James looked like he came straight from an 18th century carnival, which made the situation all the more surreal. How did he get into the house? Without Steve hearing a thing?
They stared at each other for a moment -Steve fumbling for his phone and James looking expectantly.
"And you might be..?" James asked, looking like he was the one who lived here instead of the other way around.
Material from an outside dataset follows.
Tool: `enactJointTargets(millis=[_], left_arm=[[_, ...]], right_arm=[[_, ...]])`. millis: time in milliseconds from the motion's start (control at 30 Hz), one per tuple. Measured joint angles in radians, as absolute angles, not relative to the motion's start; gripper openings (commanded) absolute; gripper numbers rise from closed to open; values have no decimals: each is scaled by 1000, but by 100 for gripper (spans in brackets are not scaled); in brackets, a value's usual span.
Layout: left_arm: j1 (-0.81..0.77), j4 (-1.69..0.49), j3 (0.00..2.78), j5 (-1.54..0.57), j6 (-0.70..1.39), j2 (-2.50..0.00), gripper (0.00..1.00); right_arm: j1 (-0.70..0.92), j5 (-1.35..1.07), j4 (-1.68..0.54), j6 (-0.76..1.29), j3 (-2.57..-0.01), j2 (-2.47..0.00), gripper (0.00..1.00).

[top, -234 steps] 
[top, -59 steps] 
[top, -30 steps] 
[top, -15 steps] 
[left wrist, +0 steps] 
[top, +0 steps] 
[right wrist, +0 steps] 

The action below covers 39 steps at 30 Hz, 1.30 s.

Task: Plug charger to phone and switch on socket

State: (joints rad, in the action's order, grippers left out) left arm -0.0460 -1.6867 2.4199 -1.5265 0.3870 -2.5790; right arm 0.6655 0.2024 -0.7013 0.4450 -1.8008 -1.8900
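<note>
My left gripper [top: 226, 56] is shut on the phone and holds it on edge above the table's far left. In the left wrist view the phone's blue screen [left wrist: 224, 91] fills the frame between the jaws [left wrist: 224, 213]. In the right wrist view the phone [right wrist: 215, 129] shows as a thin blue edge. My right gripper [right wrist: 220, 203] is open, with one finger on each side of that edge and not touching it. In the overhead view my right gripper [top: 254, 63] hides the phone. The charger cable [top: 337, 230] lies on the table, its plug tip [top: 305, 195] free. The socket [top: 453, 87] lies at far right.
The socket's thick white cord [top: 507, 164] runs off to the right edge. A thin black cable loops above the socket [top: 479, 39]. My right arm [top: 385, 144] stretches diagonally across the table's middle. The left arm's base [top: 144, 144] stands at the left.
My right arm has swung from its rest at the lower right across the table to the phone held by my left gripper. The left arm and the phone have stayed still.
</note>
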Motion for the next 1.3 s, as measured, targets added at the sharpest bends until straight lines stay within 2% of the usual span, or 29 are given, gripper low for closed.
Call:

"Steve Rogers," Steve heard himself answer instead of calling the cops like he should do. His internalized Sam was heavily rolling his eyes in between yelling at him for being a dumbass, but Steve couldn't help but be charmed at the pleased smile James gave him.
"Pleased to make your acquaintance," the man said with a small bow and motioned at the table and chairs.
"You look quite a bit like Agatha," James said as he picked his chair up and sat down, looking at Steve expectantly again.
"Agatha?" Steve found himself sitting before he gave himself the conscious command to do so.
"Your late aunt," James said and seemed to turn even paler, his large grey eyes sad like an autumn sea. Before Steve could wonder when the Heck he had become a poet James spoke again.
"I didn't mean to scare you like that. I'm not used to interact with people anymore."
The smile James gave Steve was warm and friendly and Steve was glad James had stopped by when he did.
"That's okay," Steve smiled back. "How did you know my aunt? Wait a minute. Peggy said something about a James! That's you, isn't it? We didn't know she had kids." Steve was glad he could contribute something to the conversation, but James looked pained.
"She didn't. It's… complicated," the man said after a pause, shooting a wistful glance at the former bedroom before turning back to Steve.
"Steven. Did you read the terms and conditions for the deed in Agatha's will? Thoroughly?"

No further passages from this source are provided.